Studs Terkel's Feeling Tone

Broadcast: Sunday June 10, 2018 at 4 p.m.

The Studs Terkel edge on the radio was, first of all, picking guests who would sound more interesting 50, 60 years later: Mahalia Jackson, Bucky Fuller, Toni Morrison, Bertrand Russell. Simone de Beauvoir on her Second Sex. Federico Fellini on La Dolce Vita. David Mamet on his Glengarry, Glen Ross. Aaron Copland, Dizzy Gillespie. James Baldwin from 1961, Woody Allen in his twenties. Janis Joplin, Tennessee Williams. John Cage. The other great mark of Studs Terkel radio was that these weren’t interviews – except when Marlon Brando wanted a second hour to interview Studs. They were conversations – emphasis not on facts or even opinions but rather “feeling tone,” emotion and experience.

Radio legend Studs Terkel was the all-American listener: ears tuned, mind open, tape recorder always on. The trick, he said, was something he’d heard – appropriately enough – from one of the uncelebrated citizens he loved interviewing.

That “feeling tone” is the thread of this radio hour as much as the late Studs himself. He was the voice of Chicago between Carl Sandburg a century ago – “hog butcher to the world,” and all that – and Chance the Rapper today.
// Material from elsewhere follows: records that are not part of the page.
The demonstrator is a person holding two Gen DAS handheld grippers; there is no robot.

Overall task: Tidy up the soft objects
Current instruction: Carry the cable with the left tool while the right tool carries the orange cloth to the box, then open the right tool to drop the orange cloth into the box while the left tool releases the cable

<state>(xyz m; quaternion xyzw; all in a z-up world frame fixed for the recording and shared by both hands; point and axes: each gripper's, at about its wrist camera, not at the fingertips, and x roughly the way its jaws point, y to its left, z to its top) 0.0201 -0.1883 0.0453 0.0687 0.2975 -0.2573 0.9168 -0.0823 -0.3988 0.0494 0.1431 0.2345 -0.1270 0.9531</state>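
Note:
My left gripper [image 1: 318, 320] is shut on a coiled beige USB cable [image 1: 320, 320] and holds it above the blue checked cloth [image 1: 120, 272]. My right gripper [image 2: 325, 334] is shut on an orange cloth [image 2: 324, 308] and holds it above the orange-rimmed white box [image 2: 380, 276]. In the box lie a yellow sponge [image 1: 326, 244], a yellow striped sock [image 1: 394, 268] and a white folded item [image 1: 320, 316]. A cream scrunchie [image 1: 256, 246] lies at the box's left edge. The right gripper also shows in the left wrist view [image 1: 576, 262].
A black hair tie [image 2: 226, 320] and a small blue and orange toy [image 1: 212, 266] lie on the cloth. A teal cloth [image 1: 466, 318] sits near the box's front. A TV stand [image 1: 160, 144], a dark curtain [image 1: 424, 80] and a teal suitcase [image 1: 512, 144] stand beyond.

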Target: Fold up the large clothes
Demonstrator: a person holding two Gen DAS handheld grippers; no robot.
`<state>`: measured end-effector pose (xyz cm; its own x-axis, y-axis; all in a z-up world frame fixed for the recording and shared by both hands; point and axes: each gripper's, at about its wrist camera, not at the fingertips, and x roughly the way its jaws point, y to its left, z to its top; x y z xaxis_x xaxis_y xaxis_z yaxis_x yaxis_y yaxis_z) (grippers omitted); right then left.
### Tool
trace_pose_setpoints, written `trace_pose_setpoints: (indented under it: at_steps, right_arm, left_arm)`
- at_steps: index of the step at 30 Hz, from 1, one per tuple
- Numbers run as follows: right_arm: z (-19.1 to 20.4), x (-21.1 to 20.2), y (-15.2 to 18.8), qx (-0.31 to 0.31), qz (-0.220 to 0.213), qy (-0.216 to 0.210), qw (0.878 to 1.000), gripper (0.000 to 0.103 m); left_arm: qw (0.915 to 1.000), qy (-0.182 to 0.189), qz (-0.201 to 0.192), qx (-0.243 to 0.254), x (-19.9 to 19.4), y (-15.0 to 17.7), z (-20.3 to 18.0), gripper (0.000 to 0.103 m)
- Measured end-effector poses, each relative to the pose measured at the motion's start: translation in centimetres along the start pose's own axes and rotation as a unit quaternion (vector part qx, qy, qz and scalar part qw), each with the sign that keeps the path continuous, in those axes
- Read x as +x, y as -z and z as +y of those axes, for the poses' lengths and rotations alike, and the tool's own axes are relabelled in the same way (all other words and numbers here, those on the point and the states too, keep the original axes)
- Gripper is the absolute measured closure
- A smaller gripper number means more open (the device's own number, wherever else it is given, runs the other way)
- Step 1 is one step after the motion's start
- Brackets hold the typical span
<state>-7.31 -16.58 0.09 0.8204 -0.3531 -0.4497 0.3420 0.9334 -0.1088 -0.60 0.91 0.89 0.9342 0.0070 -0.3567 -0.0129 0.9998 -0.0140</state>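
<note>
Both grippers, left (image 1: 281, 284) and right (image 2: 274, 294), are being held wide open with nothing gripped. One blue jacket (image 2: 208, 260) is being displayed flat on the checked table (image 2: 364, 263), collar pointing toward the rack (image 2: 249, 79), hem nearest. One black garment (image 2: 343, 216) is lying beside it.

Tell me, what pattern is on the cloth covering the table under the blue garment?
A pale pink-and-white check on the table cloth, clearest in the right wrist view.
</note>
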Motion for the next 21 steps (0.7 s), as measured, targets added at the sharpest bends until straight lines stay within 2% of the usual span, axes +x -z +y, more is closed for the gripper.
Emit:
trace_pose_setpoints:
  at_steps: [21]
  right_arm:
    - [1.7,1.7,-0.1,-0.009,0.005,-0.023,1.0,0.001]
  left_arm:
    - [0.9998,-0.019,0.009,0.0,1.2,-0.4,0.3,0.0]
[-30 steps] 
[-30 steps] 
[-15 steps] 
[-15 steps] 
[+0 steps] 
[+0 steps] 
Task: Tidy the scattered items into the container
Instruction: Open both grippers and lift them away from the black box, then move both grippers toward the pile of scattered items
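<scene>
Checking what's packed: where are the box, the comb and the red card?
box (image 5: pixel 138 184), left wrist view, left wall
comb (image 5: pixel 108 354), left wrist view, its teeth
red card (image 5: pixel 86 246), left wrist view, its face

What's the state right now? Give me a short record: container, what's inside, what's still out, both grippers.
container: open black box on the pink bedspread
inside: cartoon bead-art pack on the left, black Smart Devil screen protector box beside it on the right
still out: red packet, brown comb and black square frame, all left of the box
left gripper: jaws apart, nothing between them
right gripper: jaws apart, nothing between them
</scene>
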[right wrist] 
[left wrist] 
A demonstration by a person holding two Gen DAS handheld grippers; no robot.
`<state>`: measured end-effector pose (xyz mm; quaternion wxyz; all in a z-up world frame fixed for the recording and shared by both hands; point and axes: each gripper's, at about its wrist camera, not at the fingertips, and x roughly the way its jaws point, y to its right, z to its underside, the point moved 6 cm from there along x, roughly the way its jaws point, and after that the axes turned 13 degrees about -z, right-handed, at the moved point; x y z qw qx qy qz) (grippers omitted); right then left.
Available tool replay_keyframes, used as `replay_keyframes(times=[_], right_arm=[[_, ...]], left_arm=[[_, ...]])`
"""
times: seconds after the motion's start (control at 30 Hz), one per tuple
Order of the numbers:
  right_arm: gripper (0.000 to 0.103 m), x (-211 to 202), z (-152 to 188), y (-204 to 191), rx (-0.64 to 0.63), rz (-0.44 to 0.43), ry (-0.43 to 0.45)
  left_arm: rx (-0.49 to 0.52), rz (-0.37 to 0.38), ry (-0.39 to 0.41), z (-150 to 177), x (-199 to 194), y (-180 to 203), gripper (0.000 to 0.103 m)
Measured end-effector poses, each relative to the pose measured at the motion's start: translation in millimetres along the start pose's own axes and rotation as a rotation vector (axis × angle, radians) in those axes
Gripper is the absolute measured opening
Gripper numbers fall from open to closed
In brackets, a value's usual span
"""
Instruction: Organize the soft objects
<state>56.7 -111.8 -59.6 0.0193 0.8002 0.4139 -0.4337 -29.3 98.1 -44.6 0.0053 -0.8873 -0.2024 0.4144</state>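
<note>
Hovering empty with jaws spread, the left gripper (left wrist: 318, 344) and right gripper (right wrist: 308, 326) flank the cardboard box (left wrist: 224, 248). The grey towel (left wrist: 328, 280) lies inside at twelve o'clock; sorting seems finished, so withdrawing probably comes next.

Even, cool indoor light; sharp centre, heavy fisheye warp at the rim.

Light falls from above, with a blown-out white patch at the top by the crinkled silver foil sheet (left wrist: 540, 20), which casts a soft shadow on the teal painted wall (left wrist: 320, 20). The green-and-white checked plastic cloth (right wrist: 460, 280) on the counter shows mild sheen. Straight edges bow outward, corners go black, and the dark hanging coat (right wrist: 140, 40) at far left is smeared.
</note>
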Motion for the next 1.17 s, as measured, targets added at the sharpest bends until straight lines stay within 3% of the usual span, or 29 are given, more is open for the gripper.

Studs Terkel compiled a best-selling vernacular oral history of city life — Division Street America — then classic social histories of the Depression and World War 2. Home base for more than 50 years was his daily radio hour on a privately owned fine-arts station in Chicago, WFMT. The news of Studs Terkel that we’re happy to share is that 5000 hours of that radio archive are open anew, being digitized and transcribed – an audio event on a par with the opening of King Tut’s tomb.